Opinion

What ‘money in politics’ problem? and other commentary

Libertarian: What ‘Money in Politics’ Problem?

Mike Bloomberg “spent $500 million in his bid for a Super Tuesday blitz” — and “came away with . . . American Samoa,” snorts Reason’s Eric Boehm. He didn’t win a single state, a “major disappointment for the billionaire who dumped nine figures of his personal fortune into the race” and “saturated airwaves with his ads.” The same thing happened to billionaire Tom Steyer, who exited after “spending more than $250 million and winning exactly zero delegates.” So much for complaints from Democrats and many Republicans about “the supposedly intolerable influence of money in American politics.” The moral: “Money, at best, buys you a ticket to the dance. It cannot make you the prom king.”

Bernie Bro: Don’t Buy the ‘Electability’ Con

The reason Joe Biden got a “flash coronation” after “a sudden burst of ­coordinated support from the Democratic establishment” is simple, argues The Week’s Ryan Cooper: “He is not Bernie Sanders.” It isn’t that “Biden convinced his competitors” who dropped out and endorsed him, like Pete Buttigieg, “that he had the best policies or the best temperament to take on Donald Trump.” No, “propping up Biden was a desperate reaction” to Sanders’ popular-vote wins in the first three primary states. Elites think Biden is more electable — even though the ex-veep is “clearly suffering some sort of cognitive decline” and has an “appalling record” that’s “utterly at odds with the modern Democratic Party’s branding.” The Democratic establishment “hates and fears” Sanders so much, Cooper sighs, it is working to elect a “fading, washed-up operator with decades of baggage.”

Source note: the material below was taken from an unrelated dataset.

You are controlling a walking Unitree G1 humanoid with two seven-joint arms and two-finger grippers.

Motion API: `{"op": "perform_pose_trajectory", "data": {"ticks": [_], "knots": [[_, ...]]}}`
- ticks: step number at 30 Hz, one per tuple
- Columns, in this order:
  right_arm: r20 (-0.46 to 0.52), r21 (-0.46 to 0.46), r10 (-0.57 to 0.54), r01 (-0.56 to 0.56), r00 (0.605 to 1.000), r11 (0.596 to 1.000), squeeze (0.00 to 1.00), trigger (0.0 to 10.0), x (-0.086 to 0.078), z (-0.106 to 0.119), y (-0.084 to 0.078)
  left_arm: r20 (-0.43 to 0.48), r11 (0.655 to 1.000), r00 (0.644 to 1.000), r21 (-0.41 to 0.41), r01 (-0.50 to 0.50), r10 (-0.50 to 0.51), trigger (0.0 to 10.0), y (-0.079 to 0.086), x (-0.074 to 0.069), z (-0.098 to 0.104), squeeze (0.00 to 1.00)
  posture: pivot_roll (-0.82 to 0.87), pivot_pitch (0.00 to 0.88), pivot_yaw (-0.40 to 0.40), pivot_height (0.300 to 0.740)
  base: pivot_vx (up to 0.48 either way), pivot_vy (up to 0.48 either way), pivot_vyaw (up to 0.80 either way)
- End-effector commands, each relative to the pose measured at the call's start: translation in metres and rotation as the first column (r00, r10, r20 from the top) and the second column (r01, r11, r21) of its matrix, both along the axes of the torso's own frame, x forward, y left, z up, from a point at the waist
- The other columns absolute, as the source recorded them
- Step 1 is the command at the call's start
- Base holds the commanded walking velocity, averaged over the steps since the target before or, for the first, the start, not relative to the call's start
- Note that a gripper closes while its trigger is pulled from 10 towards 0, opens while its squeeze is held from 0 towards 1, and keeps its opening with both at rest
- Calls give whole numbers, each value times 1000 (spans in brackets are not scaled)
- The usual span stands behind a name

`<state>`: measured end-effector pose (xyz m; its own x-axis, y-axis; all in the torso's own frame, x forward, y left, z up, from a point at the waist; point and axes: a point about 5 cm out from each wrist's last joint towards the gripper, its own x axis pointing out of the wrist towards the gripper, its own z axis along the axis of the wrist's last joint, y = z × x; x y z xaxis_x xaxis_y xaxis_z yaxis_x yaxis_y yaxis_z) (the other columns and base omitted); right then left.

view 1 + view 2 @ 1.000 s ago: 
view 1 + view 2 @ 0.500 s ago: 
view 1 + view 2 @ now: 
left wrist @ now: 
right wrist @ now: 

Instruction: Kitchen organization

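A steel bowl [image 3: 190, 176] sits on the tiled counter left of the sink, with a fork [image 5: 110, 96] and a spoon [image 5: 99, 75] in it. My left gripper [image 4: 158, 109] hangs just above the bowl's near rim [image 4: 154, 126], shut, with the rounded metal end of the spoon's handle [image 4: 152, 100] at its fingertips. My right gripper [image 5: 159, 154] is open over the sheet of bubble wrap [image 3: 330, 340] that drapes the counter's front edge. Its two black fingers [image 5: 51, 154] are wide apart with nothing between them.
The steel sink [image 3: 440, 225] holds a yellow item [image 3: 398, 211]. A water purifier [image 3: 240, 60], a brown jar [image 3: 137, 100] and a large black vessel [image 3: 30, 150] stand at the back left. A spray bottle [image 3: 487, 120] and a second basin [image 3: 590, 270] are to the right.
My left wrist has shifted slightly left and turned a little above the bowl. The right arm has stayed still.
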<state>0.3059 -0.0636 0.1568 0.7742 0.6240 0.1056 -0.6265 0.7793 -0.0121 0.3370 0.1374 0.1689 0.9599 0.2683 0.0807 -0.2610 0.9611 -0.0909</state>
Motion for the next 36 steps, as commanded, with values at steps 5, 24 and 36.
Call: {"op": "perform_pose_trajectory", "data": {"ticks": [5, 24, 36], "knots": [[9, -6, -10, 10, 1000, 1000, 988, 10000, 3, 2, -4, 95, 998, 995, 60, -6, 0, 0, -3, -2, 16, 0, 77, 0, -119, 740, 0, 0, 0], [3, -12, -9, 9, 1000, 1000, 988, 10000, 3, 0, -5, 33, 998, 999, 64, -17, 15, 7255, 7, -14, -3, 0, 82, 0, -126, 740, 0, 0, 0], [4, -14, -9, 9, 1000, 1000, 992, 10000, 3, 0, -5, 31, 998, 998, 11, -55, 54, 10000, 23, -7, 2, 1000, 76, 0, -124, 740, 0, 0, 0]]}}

From the left: Biden, Sanders & Dems’ Future

If Joe Biden does go on to win the nomination, asks John Judis at Talking Points Memo, “what does that mean for the future of the Democratic Party?” Sanders “has attracted young voters . . . who understand democratic socialism could actually be something good, who in the absence of union protection on their jobs, and union-negotiated insurance and pensions, look to the federal government to do something about these things — and also want the government to do something about access to higher education, student debt and climate change.” Democrats can “be optimistic that you may have a candidate who can beat Donald Trump” but should worry that if they “can’t hold onto the Bernie generation of voters,” the future may belong to Republicans who speak to “the economic nationalism that Sanders also promoted.”

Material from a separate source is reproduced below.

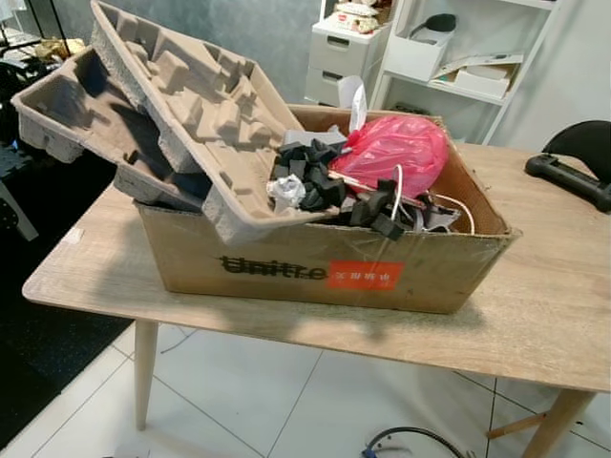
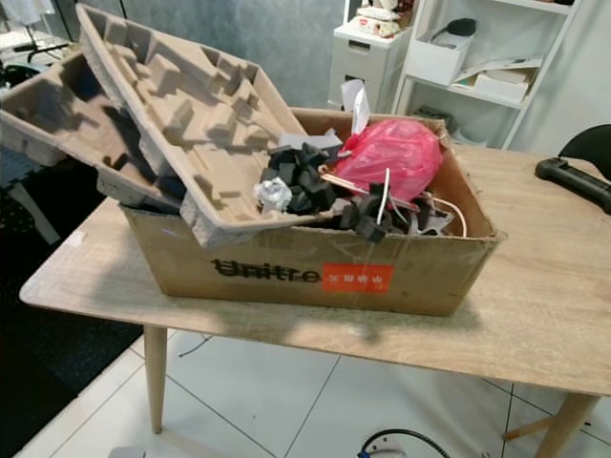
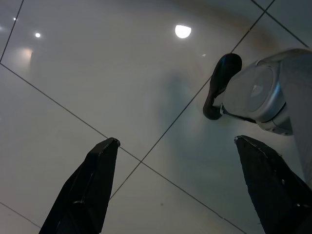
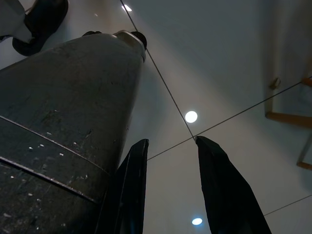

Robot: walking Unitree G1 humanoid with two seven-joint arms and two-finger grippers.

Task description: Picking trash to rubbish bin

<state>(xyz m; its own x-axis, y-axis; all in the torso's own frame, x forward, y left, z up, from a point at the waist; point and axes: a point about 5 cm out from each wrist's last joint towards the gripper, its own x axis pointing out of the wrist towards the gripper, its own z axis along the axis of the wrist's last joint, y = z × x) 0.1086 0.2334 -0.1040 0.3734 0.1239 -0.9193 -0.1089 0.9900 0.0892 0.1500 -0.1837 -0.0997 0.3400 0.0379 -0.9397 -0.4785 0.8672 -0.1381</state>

Refugee: Castro’s ‘Education’ Was Brainwashing

At NBC News Think, Yuri Pérez answers Bernie Sanders’ question — was it “a bad thing” that Fidel Castro “had a massive literacy program”? — with a resounding “Yes.” Cuban-born Pérez, who “came to the United States as a political refugee in 2009,” was “brainwashed” by educators who used “Che Guevara’s teaching” to make students “hate different ideas, looks and behaviors.” The “Cuban educational system is not a ‘literacy program’ but a tool of indoctrination, designed” to create “intolerant” citizens “ready to kill in order to impose the revolutionary ideology.” Indeed, “the ‘education’ under a socialist regime is probably the most malicious of their programs, because it is — to the eyes of people like Sanders — an unalloyed, irreproachable social good” but really “the most ­essential tools of indoctrination and repression.”

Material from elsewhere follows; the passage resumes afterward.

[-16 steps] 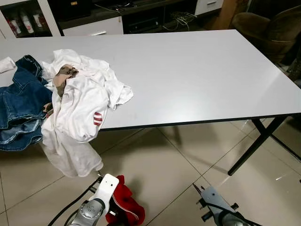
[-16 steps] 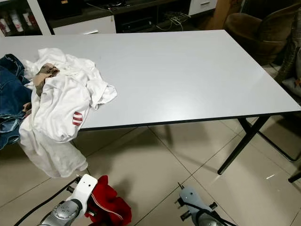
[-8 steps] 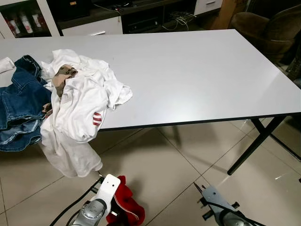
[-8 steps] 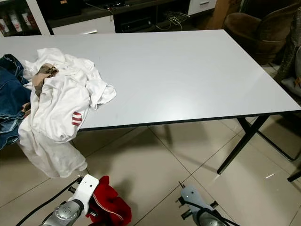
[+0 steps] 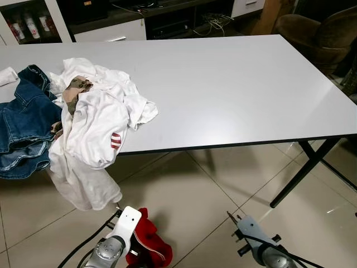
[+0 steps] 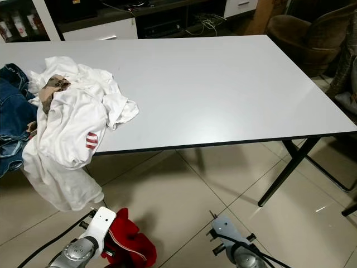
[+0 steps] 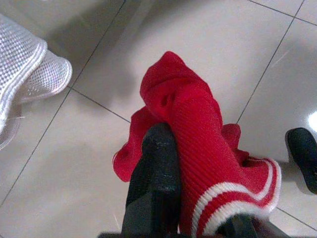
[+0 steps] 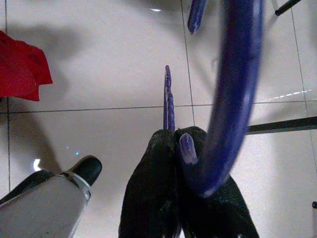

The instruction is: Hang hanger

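Note:
Low over the tiled floor, my left gripper [image 7: 193, 198] is shut on a red knitted garment [image 7: 198, 129] with white stripes at its edge; one black finger [image 7: 156, 168] lies against the cloth. The same red garment [image 5: 148, 245] shows beside my left wrist in the head view. My right gripper [image 8: 183, 168] is shut on a blue plastic hanger [image 8: 233, 89], whose hook curves up past the fingers. Both arms hang in front of the white table [image 5: 240, 84].
A pile of white clothes [image 5: 95, 123] droops over the table's front left edge, beside blue jeans [image 5: 25, 128]. A black table leg [image 5: 301, 173] slants down at the right. A brown armchair [image 5: 312, 33] and cabinets [image 5: 111, 28] stand behind.
My right wrist has shifted slightly to the left. The left arm, the red garment and the things on the table stay as they were.

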Robot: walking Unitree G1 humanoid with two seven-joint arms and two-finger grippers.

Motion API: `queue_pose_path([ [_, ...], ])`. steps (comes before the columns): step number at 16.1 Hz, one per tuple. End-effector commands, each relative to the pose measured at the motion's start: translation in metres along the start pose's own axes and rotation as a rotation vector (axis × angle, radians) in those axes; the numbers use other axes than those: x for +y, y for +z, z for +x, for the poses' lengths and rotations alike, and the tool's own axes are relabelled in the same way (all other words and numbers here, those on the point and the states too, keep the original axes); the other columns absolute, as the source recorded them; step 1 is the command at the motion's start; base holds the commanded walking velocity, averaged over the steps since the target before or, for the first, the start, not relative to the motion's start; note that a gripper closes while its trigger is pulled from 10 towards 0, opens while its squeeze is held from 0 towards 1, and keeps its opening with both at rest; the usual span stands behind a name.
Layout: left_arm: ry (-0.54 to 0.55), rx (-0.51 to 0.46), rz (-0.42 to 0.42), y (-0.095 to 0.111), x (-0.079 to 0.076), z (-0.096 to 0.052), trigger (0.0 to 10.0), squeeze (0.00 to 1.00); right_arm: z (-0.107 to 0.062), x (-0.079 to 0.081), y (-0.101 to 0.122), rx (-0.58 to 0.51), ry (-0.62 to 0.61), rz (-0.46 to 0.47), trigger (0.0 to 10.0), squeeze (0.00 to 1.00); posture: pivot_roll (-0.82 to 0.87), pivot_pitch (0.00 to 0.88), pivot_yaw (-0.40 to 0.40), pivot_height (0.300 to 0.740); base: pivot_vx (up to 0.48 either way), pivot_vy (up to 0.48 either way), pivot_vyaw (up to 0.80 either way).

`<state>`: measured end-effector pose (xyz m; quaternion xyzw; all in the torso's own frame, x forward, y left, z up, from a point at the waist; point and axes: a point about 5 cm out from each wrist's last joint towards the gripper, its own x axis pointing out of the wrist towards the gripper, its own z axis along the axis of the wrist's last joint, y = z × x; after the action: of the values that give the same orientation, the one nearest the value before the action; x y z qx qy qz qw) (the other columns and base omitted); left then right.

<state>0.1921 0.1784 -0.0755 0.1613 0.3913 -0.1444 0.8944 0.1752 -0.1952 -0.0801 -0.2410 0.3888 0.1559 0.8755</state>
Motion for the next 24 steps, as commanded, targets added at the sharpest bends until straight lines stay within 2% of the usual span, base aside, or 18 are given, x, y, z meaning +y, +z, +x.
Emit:
queue_pose_path([
  [1, -0.005, 0.01, 0.004, -0.003, -0.001, -0.001, 10.0, 0.0, -0.001, 0.0, -0.002, 0.001, -0.007, 0.006, 10.0, 0.0, 0.01, 0.0, 0.03, 0.74, 0.0, 0.0, 0.0],
  [4, 0.009, -0.007, -0.015, 0.003, 0.0, 0.001, 10.0, 0.0, -0.004, 0.0, -0.009, 0.017, -0.003, 0.005, 10.0, 0.0, 0.01, 0.0, 0.019, 0.74, 0.0, 0.0, 0.0],
  [8, 0.008, -0.007, 0.002, 0.005, 0.002, 0.002, 10.0, 0.0, -0.004, -0.003, -0.009, 0.022, -0.018, 0.018, 10.0, 0.0, 0.01, 0.0, 0.028, 0.74, 0.0, 0.0, 0.0],
  [10, 0.006, -0.015, -0.007, 0.006, 0.002, 0.002, 10.0, 0.0, -0.004, 0.002, -0.013, 0.049, 0.003, -0.017, 10.0, 0.0, 0.0, 0.0, 0.037, 0.74, 0.0, 0.0, 0.0],
  [12, -0.015, 0.007, 0.031, 0.001, 0.0, 0.0, 10.0, 0.0, -0.001, 0.001, 0.0, -0.008, -0.021, 0.041, 10.0, 0.0, 0.0, 0.0, 0.045, 0.74, 0.0, 0.0, 0.0],
  [17, 0.01, -0.02, 0.004, 0.009, 0.005, 0.002, 10.0, 0.0, -0.002, 0.007, -0.007, 0.019, 0.009, 0.008, 10.0, 0.0, 0.02, 0.0, 0.036, 0.74, 0.0, 0.0, 0.0],
  [20, -0.002, -0.003, 0.01, 0.001, 0.001, 0.0, 10.0, 0.0, -0.002, 0.002, -0.005, 0.014, -0.003, 0.012, 10.0, 0.0, 0.02, 0.0, 0.036, 0.74, 0.0, 0.0, 0.0],
  [24, -0.003, 0.011, 0.004, -0.005, 0.0, -0.002, 10.0, 0.0, -0.002, 0.005, -0.005, 0.008, 0.006, 0.002, 10.0, 0.0, 0.02, 0.0, 0.028, 0.74, 0.0, 0.0, 0.0],
])
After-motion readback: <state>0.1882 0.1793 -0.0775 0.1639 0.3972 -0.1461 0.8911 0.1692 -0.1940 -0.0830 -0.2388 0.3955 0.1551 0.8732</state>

Surveillance beat: Watch the Watchmen

“The FBI improperly spied on the Trump campaign in 2016,” thunders Sen. Mike Lee at Fox News — and if it can do that, “imagine what it can do to regular Americans.” Justice Department Inspector General Michael Horowitz ­revealed more than “a dozen ‘serious performance failures’ ” with the Foreign Intelligence Surveillance Act warrants the FBI used to “intercept the communications of President Trump’s campaign supporters.” The “Founding Fathers knew well the danger of a government with the power to snoop through the private communications of law-abiding Americans,” yet “abuse of the government’s surveillance powers is all too common.” Congress must reform FISA, requiring warrant-seeking agencies to show “probable cause” and “be fully honest” with the court. We can’t let these “violations of United States citizens’ civil liberties” ever happen again.